ABOUT THIS EXERCISE » Output the lines below exactly, please, from the first line until the line with "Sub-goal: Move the", counting both.

[SOURCE INFORMATION]

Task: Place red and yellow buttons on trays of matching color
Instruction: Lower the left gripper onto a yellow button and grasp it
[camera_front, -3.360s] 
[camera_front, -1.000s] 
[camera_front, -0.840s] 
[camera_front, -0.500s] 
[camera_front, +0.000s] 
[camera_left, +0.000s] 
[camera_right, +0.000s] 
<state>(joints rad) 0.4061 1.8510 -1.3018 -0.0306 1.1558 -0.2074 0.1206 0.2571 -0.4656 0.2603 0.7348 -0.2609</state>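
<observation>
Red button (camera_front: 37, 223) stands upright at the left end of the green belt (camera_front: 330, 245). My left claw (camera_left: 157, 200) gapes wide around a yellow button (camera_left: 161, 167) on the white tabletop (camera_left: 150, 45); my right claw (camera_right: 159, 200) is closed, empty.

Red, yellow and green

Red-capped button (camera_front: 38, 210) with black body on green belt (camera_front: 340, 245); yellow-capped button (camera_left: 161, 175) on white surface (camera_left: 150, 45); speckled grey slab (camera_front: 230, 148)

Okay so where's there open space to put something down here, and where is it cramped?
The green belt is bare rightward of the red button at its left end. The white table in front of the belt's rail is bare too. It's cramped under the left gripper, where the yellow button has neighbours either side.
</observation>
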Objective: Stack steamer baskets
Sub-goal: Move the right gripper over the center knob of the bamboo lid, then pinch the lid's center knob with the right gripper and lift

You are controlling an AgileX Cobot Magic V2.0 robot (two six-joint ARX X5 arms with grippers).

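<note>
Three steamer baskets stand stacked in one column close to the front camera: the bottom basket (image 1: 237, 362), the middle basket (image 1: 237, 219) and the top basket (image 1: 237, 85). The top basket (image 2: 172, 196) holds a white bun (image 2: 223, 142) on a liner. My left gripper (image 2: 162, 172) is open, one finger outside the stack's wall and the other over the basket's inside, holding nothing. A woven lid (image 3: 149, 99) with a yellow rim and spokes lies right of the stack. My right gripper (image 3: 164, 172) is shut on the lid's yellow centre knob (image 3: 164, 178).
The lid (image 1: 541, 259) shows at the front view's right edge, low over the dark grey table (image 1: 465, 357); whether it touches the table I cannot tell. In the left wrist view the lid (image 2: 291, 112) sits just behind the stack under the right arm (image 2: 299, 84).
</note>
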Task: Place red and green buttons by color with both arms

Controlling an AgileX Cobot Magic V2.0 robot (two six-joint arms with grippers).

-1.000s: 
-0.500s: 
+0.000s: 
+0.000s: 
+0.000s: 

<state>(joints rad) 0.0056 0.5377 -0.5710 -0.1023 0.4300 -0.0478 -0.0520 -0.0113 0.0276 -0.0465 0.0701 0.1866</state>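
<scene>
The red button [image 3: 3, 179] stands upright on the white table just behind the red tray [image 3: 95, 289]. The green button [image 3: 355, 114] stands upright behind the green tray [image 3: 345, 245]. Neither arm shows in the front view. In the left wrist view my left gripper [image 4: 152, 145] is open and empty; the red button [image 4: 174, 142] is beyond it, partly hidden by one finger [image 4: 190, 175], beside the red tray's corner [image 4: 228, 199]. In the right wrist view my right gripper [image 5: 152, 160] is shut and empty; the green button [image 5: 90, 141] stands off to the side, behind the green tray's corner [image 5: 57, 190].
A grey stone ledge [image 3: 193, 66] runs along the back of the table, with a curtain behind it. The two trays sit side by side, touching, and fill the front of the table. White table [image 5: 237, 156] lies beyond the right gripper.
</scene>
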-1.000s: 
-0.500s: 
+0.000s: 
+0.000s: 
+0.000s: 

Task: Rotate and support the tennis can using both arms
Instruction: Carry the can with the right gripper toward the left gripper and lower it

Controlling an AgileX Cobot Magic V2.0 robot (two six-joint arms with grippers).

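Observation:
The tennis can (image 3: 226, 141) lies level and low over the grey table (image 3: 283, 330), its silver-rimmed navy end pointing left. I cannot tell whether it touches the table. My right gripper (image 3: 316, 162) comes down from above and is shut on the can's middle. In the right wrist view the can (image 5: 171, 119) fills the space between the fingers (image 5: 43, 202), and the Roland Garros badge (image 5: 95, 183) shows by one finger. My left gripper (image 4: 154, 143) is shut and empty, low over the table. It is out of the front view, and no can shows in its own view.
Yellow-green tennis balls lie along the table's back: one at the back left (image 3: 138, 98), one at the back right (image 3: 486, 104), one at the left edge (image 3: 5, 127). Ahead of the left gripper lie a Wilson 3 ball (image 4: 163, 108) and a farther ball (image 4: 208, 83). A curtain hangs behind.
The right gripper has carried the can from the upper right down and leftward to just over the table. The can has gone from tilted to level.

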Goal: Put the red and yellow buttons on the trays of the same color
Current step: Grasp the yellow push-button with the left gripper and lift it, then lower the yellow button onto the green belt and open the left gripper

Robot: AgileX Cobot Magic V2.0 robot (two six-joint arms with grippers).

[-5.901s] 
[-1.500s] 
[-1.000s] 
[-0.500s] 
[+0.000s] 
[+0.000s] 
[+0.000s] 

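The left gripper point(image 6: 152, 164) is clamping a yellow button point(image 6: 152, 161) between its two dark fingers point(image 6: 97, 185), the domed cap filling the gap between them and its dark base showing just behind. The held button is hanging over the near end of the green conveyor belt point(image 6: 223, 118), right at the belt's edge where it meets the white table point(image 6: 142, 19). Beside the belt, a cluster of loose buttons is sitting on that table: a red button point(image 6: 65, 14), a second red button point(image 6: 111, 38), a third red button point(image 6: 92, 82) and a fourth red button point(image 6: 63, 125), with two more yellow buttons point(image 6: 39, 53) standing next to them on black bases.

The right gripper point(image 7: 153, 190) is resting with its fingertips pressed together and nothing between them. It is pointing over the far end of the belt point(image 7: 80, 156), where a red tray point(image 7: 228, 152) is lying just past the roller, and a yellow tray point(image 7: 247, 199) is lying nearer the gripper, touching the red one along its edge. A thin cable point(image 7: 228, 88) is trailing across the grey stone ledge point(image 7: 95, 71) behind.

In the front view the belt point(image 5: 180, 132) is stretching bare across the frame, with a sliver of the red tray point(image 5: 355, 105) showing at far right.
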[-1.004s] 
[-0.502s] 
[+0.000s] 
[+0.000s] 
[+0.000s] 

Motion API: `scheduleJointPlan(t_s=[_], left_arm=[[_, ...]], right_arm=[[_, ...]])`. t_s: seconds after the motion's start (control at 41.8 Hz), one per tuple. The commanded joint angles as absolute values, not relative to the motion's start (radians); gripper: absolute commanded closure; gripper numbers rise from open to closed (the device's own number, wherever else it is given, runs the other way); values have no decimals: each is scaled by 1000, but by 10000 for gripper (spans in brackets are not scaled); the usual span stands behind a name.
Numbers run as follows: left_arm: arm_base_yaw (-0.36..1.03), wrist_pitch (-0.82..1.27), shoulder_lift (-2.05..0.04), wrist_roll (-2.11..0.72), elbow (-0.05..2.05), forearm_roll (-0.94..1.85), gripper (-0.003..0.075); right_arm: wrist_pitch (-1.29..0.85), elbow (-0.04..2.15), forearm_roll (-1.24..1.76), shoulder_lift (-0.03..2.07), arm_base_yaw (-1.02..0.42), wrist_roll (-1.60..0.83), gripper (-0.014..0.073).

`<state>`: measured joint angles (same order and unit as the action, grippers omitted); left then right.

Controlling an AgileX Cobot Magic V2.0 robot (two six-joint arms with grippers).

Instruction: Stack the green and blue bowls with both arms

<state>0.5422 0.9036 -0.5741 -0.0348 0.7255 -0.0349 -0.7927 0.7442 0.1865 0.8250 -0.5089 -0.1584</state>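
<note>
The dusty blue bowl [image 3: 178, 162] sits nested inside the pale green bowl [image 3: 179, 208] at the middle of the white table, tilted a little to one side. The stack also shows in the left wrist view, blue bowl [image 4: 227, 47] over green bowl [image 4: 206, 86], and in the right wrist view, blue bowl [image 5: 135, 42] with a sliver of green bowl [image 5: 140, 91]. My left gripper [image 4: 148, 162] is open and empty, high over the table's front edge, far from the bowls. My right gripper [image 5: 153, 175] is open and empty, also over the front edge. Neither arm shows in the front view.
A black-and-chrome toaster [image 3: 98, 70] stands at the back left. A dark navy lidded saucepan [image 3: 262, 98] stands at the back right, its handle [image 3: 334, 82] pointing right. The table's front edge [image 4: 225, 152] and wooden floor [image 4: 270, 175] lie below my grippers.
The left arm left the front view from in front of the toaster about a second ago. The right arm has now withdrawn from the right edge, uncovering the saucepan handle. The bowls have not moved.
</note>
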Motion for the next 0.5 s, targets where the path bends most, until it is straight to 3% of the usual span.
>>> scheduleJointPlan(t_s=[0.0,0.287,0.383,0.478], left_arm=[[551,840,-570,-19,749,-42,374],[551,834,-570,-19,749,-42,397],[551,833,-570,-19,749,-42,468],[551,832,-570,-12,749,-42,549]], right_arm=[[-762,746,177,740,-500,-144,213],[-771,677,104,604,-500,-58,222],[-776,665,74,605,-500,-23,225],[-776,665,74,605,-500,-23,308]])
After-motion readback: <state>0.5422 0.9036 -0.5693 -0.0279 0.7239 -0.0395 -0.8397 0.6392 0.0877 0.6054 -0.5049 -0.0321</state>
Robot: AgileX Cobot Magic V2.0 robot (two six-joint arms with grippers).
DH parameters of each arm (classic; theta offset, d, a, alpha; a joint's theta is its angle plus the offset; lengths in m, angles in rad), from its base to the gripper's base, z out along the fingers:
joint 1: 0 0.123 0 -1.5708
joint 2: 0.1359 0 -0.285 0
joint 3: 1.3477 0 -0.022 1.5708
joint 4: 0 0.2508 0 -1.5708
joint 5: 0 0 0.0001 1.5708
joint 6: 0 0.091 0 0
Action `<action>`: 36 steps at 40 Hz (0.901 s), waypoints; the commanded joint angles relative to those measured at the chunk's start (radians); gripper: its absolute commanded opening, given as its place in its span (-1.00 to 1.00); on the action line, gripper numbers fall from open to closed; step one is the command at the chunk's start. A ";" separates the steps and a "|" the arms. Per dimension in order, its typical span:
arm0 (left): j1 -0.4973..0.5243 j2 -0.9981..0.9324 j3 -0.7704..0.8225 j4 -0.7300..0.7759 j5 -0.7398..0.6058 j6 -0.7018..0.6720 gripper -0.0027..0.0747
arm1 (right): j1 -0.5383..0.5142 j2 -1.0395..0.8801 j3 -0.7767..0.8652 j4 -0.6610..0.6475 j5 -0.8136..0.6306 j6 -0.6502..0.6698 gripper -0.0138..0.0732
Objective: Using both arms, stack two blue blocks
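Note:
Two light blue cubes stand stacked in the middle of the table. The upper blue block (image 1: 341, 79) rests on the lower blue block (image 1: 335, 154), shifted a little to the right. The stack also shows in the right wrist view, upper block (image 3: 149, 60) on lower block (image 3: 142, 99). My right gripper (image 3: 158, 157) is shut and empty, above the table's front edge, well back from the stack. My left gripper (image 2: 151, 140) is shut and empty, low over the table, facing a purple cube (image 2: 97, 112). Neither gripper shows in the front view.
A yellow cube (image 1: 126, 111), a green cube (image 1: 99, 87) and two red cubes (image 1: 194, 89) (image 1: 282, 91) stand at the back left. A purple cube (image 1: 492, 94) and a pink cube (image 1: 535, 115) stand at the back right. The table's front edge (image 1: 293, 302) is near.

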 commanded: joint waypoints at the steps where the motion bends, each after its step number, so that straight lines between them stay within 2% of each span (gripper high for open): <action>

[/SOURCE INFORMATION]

SOLUTION FOR THIS PROBLEM »
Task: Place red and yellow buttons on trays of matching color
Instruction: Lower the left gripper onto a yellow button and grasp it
[camera_front, -3.360s] 
[camera_front, -1.000s] 
[camera_front, -0.840s] 
[camera_front, -0.500s] 
[camera_front, +0.000s] 
[camera_left, +0.000s] 
[camera_right, +0.000s] 
<state>(joints rad) 0.4061 1.8510 -1.3018 -0.0306 1.1558 -0.2074 0.1206 0.2571 -0.4656 0.2603 0.7348 -0.2609</state>
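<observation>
Red button (camera_front: 37, 223) stands upright at the left end of the green belt (camera_front: 330, 245). My left claw (camera_left: 157, 200) gapes wide around a yellow button (camera_left: 161, 167) on the white tabletop (camera_left: 150, 45); my right claw (camera_right: 159, 200) is closed, empty.

Red, yellow and green

Red-capped button (camera_front: 38, 210) with black body on green belt (camera_front: 340, 245); yellow-capped button (camera_left: 161, 175) on white surface (camera_left: 150, 45); speckled grey slab (camera_front: 230, 148)

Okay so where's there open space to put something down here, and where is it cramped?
The green belt is bare rightward of the red button at its left end. The white table in front of the belt's rail is bare too. It's cramped under the left gripper, where the yellow button has neighbours either side.
</observation>
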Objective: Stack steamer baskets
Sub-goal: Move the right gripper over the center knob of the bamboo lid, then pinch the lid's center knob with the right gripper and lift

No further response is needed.